Though the present building dates from the fourteenth century, the site has been used for worship for much longer – possibly back to the time of St Cuthbert c685 AD.  There was certainly a church in existence by the time of Domesday Book (1086).

This was an imposing cruciform church, with transepts and an aisled chancel, until the east end was demolished for road-widening in 1782.

It now contains the 1634 pulpit from which John Wesley once preached, as well as the fifteenth-century lectern and the 1688 Royal Arms from the nearby lost church of St Crux, which became structurally unsound and was demolished in the 1880s [http://allsaintschurchpavementyork.co.uk/StCrux.aspx].

The stained glass ranges in date from the fourteenth-century west window (transferred from the church of St Saviour), to four Victorian windows by Charles Kempe and a modern addition of 2002.

All Saints’ is the Guild and Civic church, with a ministry for the shops and businesses of the city-centre, and the regimental church of the Royal Dragoon Guards.

The parish clergy and congregation take pride in welcoming visitors.  There is a website at http://allsaintschurchpavementyork.co.uk/default.aspx, but it’s not necessarily up to date:  current services are posted at http://www.achurchnearyou.com/venue.php?V=18961.

There’s a positive “mystery worshipper” report at http://ship-of-fools.com/mystery/2009/1686.html.  The choir and the chocolate biscuits are particularly commended.

The 44-page, A4 handbook for the 2009 Historic York tour, with text, photographs, and a reading list, is available for purchase, price £7.50 including postage and packing.  To view sample pages click here. To order a copy, please click here or, if you prefer, send a cheque, payable to Mike Higginbottom, to 63 Vivian Road, Sheffield, S5 6WJ.

Unfinished symphony

York Minster (1979)

York Minster (1979)

York Minster is a symphony in stone – Tadcaster stone, actually.  The great church dominates the city from a distance and when you glimpse it through the streetscape.  It tells you where you are as you walk round the city walls, and it tells you where you’ve arrived when you pass north on the train.

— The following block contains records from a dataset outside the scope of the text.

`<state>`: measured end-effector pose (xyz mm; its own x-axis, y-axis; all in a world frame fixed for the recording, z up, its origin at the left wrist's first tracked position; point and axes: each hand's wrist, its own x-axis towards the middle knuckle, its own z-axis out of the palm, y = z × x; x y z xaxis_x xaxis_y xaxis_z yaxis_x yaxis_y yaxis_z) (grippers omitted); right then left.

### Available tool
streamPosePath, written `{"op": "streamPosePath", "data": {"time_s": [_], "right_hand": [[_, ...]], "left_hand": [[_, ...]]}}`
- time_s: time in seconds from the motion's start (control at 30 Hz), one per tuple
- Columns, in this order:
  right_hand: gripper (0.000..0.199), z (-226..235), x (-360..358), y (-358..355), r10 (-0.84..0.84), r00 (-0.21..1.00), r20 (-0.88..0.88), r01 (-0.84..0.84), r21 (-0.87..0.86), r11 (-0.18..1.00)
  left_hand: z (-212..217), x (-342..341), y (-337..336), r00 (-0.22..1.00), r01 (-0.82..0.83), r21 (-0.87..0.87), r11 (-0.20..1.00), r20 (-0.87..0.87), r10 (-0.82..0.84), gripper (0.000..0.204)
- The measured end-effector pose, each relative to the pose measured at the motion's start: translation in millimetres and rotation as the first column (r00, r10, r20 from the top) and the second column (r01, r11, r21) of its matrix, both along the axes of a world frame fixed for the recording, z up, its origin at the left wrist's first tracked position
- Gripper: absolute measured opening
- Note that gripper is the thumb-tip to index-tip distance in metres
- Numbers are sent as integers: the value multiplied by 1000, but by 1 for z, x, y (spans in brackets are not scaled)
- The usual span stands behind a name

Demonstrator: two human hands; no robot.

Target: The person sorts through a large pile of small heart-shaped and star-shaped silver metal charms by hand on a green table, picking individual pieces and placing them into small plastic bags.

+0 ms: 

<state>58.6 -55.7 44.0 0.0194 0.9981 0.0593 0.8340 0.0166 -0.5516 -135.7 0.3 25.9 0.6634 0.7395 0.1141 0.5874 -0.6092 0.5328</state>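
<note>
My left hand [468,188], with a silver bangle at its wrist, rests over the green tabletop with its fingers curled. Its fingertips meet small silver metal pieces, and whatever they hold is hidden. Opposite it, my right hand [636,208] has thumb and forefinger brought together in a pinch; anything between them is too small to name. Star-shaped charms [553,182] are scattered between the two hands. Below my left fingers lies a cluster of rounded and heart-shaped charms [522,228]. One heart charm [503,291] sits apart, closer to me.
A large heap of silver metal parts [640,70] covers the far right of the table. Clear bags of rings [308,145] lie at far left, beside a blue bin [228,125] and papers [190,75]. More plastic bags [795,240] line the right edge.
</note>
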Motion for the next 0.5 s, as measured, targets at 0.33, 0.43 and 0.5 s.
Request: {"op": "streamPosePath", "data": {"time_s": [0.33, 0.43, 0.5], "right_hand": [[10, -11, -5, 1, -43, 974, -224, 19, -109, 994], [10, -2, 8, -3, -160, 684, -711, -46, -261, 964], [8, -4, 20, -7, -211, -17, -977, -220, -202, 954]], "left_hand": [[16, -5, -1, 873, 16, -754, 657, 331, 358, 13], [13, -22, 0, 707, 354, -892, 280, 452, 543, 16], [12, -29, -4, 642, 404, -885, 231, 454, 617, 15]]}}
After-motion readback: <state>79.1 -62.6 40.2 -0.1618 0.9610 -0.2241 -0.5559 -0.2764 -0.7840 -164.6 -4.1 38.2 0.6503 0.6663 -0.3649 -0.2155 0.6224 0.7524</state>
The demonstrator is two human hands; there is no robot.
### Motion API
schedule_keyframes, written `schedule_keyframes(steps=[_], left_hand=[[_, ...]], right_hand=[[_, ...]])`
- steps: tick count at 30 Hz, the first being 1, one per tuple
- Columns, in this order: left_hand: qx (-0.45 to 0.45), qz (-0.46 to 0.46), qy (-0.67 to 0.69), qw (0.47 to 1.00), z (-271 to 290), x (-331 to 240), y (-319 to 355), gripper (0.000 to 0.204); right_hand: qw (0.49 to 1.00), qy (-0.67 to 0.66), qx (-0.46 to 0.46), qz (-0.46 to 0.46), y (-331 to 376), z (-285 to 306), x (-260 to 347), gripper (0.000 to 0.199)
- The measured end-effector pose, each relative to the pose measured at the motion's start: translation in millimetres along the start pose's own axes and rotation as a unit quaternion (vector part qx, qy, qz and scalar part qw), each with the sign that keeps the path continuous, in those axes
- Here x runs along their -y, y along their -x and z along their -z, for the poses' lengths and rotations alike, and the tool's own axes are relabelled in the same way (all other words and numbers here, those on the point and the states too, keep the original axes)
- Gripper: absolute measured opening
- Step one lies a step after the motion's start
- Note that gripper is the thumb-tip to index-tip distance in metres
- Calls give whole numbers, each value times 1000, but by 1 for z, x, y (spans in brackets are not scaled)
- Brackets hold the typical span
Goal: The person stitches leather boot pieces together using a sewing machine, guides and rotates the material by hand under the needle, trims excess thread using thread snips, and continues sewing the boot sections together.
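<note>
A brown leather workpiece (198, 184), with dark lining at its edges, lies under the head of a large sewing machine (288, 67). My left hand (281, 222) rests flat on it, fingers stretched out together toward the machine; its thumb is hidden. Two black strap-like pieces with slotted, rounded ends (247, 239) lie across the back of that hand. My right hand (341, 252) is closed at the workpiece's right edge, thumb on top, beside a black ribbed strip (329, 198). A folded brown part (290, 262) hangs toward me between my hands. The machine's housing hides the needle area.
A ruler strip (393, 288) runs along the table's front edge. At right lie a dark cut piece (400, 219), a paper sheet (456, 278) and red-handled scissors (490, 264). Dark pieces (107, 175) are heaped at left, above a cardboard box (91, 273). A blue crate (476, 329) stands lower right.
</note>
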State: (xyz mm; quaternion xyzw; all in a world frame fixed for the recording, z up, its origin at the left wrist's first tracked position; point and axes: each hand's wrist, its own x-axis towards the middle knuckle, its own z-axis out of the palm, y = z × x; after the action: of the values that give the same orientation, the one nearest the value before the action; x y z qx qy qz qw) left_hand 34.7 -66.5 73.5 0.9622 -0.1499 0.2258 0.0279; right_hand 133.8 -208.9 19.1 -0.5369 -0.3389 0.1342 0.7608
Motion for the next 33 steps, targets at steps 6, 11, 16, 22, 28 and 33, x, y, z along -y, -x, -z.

The Yorkshire:  York and the East Riding volume of Pevsner’s Buildings of England comments, “it tells us a more consistent and complete story of the Gothic styles in England than any other cathedral”.

Throughout what we now call the Middle Ages it was a building site, rebuilt not once but twice between c1230 and c1472.  That’s as if we were now to see the completion of a building begun the year Captain Cook discovered Australia.

It’s likely that its builders at some point intended it to be bigger and even more dominant than it is.

Misjudgements in rebuilding work in 1407 caused the collapse of the central tower, which contained a belfry.

The replacement central tower is an oddity.  It’s only two feet higher, at 198 feet, than the western towers, which were built in the same period (south-west, 1432-56; north-west, 1470-4).

It has an oddly truncated appearance, abruptly cut off above the great windows which light the crossing within.

It seems unlikely that this huge structure would have been built simply to act as an empty lantern, but it’s never had a belfry:  the Minster’s bells have hung in the south-west tower ever since it was built.

Perhaps the fifteenth-century builders got nervous about the foundations, and decided that a peal of bells swinging around two hundred feet up might not be a good idea.

If so, their judgement was sound, as became clear in the mid-twentieth century when active settlement around the central crossing required a vast stabilisation programme, directed by Dr Bernard Feilden, between 1967 and 1972.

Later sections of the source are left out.